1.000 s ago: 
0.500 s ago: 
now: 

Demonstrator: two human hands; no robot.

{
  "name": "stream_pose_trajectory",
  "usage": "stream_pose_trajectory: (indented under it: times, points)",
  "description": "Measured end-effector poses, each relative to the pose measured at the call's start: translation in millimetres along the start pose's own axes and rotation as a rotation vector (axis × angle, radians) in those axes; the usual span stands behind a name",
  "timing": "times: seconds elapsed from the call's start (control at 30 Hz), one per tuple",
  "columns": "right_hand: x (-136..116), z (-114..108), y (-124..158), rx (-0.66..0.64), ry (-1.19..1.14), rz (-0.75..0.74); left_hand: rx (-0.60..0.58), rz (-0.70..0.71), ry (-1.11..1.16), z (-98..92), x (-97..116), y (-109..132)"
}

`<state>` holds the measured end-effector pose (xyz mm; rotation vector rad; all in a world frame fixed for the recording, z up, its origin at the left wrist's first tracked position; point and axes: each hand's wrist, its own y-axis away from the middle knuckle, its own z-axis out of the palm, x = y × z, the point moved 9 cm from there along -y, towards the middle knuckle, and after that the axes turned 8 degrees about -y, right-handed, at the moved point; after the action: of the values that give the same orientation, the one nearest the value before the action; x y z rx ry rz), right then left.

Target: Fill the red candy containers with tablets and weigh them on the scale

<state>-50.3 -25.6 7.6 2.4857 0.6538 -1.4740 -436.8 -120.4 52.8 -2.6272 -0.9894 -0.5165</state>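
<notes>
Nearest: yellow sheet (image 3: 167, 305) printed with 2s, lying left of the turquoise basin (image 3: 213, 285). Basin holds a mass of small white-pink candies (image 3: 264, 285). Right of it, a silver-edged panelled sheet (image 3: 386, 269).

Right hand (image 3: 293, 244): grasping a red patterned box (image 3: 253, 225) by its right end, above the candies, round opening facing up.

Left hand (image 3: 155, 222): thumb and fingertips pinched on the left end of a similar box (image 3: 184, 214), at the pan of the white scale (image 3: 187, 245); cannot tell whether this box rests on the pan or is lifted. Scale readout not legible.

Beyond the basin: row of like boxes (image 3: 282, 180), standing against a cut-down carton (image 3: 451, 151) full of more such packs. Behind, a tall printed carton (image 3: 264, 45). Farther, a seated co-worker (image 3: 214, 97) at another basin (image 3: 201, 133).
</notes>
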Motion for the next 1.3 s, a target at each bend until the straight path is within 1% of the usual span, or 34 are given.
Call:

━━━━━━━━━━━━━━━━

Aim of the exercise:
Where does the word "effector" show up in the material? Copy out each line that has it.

Completed exercise:
  "description": "Measured end-effector poses, each relative to the pose measured at the call's start: translation in millimetres along the start pose's own axes and rotation as a rotation vector (axis × angle, radians) in those axes; the usual span stands behind a name",
`<state>` holds the measured end-effector pose (xyz mm; rotation vector rad; all in a world frame fixed for the recording, z up, its origin at the left wrist's first tracked position; point and axes: each hand's wrist, its own y-axis away from the middle knuckle, its own z-axis out of the palm, x = y × z, the point moved 9 cm from there along -y, towards the middle knuckle, and after that the axes turned 8 degrees about -y, right-handed, at the moved point; after the action: of the values that give the same orientation, the one nearest the value before the action; x y z rx ry rz), right then left.

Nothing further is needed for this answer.